_Instructions for the task_: From the first line of the entries below to the line with "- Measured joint", give each line again exactly.
[Records provided — start]
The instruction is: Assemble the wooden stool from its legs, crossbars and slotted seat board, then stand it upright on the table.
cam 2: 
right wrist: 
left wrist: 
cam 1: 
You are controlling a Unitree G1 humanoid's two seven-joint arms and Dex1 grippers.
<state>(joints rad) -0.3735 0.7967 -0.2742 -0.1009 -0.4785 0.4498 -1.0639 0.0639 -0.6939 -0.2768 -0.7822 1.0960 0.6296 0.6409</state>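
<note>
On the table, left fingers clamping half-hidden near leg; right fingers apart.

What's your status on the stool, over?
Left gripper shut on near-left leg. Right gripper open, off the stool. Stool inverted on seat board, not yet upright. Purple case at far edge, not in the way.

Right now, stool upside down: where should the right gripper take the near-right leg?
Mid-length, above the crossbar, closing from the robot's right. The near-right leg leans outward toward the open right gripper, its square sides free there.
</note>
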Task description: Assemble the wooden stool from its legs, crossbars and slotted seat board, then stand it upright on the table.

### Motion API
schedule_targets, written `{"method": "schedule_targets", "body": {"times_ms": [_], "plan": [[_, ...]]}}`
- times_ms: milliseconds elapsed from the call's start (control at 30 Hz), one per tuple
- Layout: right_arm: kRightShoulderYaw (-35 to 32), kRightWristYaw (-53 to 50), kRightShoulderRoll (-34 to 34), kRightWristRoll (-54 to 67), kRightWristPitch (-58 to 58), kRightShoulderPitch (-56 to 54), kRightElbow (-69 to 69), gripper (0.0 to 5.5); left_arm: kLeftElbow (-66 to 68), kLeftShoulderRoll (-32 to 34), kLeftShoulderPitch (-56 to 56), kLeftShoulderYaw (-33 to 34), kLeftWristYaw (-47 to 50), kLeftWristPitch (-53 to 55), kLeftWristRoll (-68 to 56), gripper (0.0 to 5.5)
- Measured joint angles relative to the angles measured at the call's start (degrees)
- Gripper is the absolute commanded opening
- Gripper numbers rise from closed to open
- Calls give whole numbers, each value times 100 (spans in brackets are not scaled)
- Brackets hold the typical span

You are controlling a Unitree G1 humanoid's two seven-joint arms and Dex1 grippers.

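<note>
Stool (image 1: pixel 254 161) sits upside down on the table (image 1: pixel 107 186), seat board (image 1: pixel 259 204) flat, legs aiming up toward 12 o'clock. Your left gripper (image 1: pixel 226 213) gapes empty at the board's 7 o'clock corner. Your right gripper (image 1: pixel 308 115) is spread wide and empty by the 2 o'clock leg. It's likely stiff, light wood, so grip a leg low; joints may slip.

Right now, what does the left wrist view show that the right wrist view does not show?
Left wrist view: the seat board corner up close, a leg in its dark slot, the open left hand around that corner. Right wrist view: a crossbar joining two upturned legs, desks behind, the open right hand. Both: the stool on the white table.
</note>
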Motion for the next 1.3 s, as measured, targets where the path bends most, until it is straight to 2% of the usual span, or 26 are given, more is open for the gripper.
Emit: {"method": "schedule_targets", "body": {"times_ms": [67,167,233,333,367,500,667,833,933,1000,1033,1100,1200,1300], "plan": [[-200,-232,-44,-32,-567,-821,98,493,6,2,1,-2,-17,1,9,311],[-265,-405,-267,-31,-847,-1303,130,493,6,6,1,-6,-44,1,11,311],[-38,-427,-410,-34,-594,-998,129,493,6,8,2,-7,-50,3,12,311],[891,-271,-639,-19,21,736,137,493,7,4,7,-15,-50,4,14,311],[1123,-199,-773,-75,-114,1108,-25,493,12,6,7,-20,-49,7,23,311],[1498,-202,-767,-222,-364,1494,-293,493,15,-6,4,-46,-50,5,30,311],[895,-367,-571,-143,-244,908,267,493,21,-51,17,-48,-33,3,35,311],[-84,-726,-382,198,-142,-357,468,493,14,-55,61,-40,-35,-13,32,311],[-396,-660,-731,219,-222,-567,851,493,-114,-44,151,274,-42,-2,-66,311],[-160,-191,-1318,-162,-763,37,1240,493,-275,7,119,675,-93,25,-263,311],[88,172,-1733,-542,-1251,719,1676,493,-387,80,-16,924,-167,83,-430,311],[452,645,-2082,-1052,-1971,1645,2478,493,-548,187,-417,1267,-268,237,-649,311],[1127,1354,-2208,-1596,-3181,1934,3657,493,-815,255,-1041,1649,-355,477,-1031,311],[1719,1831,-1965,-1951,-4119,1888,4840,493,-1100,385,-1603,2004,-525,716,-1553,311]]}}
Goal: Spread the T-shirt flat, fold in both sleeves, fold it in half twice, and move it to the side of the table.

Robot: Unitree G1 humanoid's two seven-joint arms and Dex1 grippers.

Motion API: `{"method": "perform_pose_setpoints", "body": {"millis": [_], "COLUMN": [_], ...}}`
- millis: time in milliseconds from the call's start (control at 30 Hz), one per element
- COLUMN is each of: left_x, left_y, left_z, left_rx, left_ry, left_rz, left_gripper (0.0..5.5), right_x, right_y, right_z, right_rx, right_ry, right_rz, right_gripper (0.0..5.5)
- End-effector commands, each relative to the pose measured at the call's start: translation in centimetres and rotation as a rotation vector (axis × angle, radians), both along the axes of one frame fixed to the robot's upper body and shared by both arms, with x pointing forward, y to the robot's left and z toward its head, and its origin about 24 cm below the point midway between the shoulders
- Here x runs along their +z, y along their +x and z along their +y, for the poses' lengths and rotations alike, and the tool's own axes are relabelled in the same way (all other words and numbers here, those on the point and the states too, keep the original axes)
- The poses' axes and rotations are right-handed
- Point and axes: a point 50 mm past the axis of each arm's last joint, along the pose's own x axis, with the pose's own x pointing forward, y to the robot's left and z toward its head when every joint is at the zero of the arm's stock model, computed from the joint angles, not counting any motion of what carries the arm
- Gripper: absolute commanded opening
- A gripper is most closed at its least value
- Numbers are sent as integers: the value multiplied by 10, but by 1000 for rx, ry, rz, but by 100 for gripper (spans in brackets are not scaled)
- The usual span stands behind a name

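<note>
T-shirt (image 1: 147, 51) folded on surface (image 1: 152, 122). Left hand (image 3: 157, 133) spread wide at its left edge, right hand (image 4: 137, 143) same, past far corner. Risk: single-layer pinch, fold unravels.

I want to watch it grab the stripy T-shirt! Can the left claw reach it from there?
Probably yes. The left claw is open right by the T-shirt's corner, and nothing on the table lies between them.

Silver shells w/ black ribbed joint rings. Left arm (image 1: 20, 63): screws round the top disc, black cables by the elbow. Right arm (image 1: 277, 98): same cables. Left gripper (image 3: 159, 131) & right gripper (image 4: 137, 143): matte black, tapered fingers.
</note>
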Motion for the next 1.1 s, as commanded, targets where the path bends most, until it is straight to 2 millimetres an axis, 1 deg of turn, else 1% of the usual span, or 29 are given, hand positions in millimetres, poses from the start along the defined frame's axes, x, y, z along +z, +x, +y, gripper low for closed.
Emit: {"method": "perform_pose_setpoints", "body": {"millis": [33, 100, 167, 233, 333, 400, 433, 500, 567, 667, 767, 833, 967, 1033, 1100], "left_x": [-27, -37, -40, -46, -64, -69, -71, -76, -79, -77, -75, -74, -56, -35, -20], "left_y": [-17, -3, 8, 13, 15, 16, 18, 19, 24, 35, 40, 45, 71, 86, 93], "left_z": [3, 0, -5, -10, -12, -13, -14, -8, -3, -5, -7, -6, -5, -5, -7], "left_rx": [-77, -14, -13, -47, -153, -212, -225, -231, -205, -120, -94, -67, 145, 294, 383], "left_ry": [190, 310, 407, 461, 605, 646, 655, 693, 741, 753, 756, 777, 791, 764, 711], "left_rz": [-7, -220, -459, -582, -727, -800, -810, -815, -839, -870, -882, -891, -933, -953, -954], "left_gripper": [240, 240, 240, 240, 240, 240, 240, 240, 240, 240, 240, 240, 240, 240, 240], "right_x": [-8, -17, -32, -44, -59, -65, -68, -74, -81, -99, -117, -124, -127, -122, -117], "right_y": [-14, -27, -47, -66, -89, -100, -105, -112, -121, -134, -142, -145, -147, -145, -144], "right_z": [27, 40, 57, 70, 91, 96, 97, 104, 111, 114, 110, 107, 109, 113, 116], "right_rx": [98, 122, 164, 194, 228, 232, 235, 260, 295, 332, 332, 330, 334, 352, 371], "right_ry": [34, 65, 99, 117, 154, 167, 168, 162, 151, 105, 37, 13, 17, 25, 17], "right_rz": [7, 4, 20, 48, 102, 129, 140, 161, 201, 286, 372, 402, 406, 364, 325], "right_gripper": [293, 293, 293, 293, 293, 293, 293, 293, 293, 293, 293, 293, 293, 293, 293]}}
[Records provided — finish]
_Task output_:
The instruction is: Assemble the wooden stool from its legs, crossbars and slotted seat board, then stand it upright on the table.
cam 2: 
right wrist: 
left wrist: 
cam 1: 
You are controlling a Unitree G1 humanoid's two seven-joint arms and Dex1 grippers.
<state>(joints rad) -0.3735 0.7967 -0.2742 -0.1009 -0.4785 0.4498 -1.0639 0.0639 -0.6939 -0.2768 -0.7822 1.0960 0.6296 0.6409</state>
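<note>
On the table, left fingers clamping half-hidden near leg; right fingers apart.

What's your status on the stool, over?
Left gripper shut on near-left leg. Right gripper open, off the stool. Stool inverted on seat board, not yet upright. Purple case at far edge, not in the way.

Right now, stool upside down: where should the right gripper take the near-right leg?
Mid-length, above the crossbar, closing from the robot's right. The near-right leg leans outward toward the open right gripper, its square sides free there.
</note>
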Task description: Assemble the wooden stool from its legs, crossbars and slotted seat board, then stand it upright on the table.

### Motion API
schedule_targets, written `{"method": "schedule_targets", "body": {"times_ms": [_], "plan": [[_, ...]]}}`
- times_ms: milliseconds elapsed from the call's start (control at 30 Hz), one per tuple
- Layout: right_arm: kRightShoulderYaw (-35 to 32), kRightWristYaw (-53 to 50), kRightShoulderRoll (-34 to 34), kRightWristRoll (-54 to 67), kRightWristPitch (-58 to 58), kRightShoulderPitch (-56 to 54), kRightElbow (-69 to 69), gripper (0.0 to 5.5); left_arm: kLeftElbow (-66 to 68), kLeftShoulderRoll (-32 to 34), kLeftShoulderPitch (-56 to 56), kLeftShoulderYaw (-33 to 34), kLeftWristYaw (-47 to 50), kLeftWristPitch (-53 to 55), kLeftWristRoll (-68 to 56), gripper (0.0 to 5.5)
- Measured joint angles relative to the angles measured at the call's start (degrees)

This concludes the output.